Peptide problem

[chichibabin]

Dear All,
Please see the the trace attached.



The multiple peaks you see are in fact one peptide which is of a very high purity (when I run a much smaller amount of sample on an analytical column there is only one major peak with a little roughness around the edges). The peptide is insoluble and consequently it is loaded in a sample solvent based on pH 6 phosphate buffered 8M Urea. The HPLC mobile phase is H2O/MeCN 0.1% TFA and the method consists of a linear gradient. I would say the peptide is agragating in some way. Does anyone have any suggestions on how to improve the elution profile?
Regards,
Sat

[Uwe Neue]

This could be related to the difference in the sample loading pH and the chromatographic pH. Such problems can be solved by a trick that is called at-column dilution and was developed by us. Published in Chromatograpia 57 (2003) S-121 to S-127. If you contact me, I will send you a copy.

[HW Mueller]

Also, what do you get if you inject the peptide solvent (pH 6, 8M urea + ??) without the peptide?
Your statement of "high purity" is based on your analytical result?
Is this a synthetic or natural (isolated...) peptide?

[chichibabin]

Also, what do you get if you inject the peptide solvent (pH 6, 8M urea + ??) without the peptide?
Your statement of "high purity" is based on your analytical result?
Is this a synthetic or natural (isolated...) peptide?

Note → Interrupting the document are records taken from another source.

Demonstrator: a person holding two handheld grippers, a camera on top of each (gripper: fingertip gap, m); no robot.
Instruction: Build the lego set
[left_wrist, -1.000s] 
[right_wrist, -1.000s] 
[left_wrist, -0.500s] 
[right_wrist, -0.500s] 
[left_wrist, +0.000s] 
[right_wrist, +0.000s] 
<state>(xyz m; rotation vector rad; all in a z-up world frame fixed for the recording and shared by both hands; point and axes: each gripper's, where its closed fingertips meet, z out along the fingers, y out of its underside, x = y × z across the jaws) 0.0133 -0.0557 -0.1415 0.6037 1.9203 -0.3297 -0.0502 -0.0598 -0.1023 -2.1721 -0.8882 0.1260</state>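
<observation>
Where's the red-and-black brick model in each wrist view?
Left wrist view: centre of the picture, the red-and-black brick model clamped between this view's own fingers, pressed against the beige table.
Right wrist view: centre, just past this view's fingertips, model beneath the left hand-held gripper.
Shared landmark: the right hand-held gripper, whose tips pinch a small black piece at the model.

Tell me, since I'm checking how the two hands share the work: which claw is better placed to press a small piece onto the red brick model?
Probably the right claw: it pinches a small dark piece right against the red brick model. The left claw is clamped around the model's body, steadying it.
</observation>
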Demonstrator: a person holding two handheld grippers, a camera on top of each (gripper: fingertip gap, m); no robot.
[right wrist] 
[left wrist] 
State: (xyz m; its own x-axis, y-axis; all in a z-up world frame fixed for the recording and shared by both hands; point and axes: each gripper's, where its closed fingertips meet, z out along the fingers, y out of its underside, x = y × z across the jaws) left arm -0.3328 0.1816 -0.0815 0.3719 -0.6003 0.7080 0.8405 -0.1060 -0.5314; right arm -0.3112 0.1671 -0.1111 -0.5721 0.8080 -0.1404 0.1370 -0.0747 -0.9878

With sample solvent alone no peaks are obserevd except at low retention time.
The high purity statement is based on SDS-PAGE primarily.
The peptide is formed by cleaving a precurser protein from a bacterial source.
Sat

[HW Mueller]

Nothing above 12 min(?) without the peptide in the solvent? I am assuming that this and your analytical technique are reverse phase methods, which are generally used to check on homogeneity (purity, if you will) of electrophoresis bands. If you assume that a peptide/protein of natural origin is not homogeneous you have a great chance of being on the correct track.
On improvements: If you have been looking in on this forum for some time you would already know my suggestion on this: Get rid of the TFA and use a buffer instead, phosphate if you don´t do MS.
If I am right on the molecular homogeneity than you should even get more peaks if you improve the method.

[chichibabin]

I have dialysed the peptide in the sample solvent (20mM phosphate pH6, 5M urea, 1mM EDTA) against cold water overnight. This precipitates the protein out of solution. I then centrifuged the peptide and removed the water and dried it. I then dissolved the residue in a phosphate pH 8 buffer with 6M GdnCl. This has solved the problem. I'll post the new trace soon.

[HW Mueller]

The "highly pure" peptide has enough protein in it that you could precipitate it out? How do you know that the peak you now get is your peptide??

[chichibabin]

I know the peptide is pure from SDS-PAGE. I also kknow its not soluble in water (only soluble in at least 5M urea). Therefore anything which precipitates when dialysed against water must be the peptide. I am performing mass spec to confirm this later today.
Cheers,
Sat

[HW Mueller]

This is the second case within a week which promts the recommendation to read posts again: Protein or peptide? Highly pure on basis of SDS-PAGE?

[chichibabin]

Sorry you've lost me.
I will clarify. I express a fusion protein in bacteria consisting of a chitin binding domain an intein and my polypeptide sequence (40 residues) at the N-terminus. I purify this fusion protein using a chitin resin with an FPLC system. If I add thiol to the column I can cleave off the polypeptide sequence and generate it as a C-terminal thioester. (For more details see NEB IMPACT expression system). Why do I want my polypeptide as a C-terminal thioester? So it can undergo a Native Chemical Ligation reaction (a stereospecific peptide coupling reaction) with an N-terminal Cys peptide. After the cleavage I elute off the polypeptide thioester in buffer I mentioned (phosphate pH 6, 5M urea...). It is this eluted polypeptide sample which I run on a gel and see as a pure band of 6kDa. It is this polypeptide that I dialysed against water.
Sat

[HW Mueller]

I referred to the following:
[quote="chichibabin"]..... This precipitates the protein out of solution. I then centrifuged the peptide and removed the water and dried it.

And,

my post from Sept 7, 6:43pm, where I state that it is unlikely that an electrophoresis band of a natural peptide would yield a pure substance.

There I also gave a suggestion, but, as we still do not know what type of HPLC you did to get your posted chromatogram it is not possible to give further advice. Anyway, you think that you have solved your problem.....
or are you waiting for the MS? How will the MS show that you had a pure substance giving rise to your chromatogram in your first post?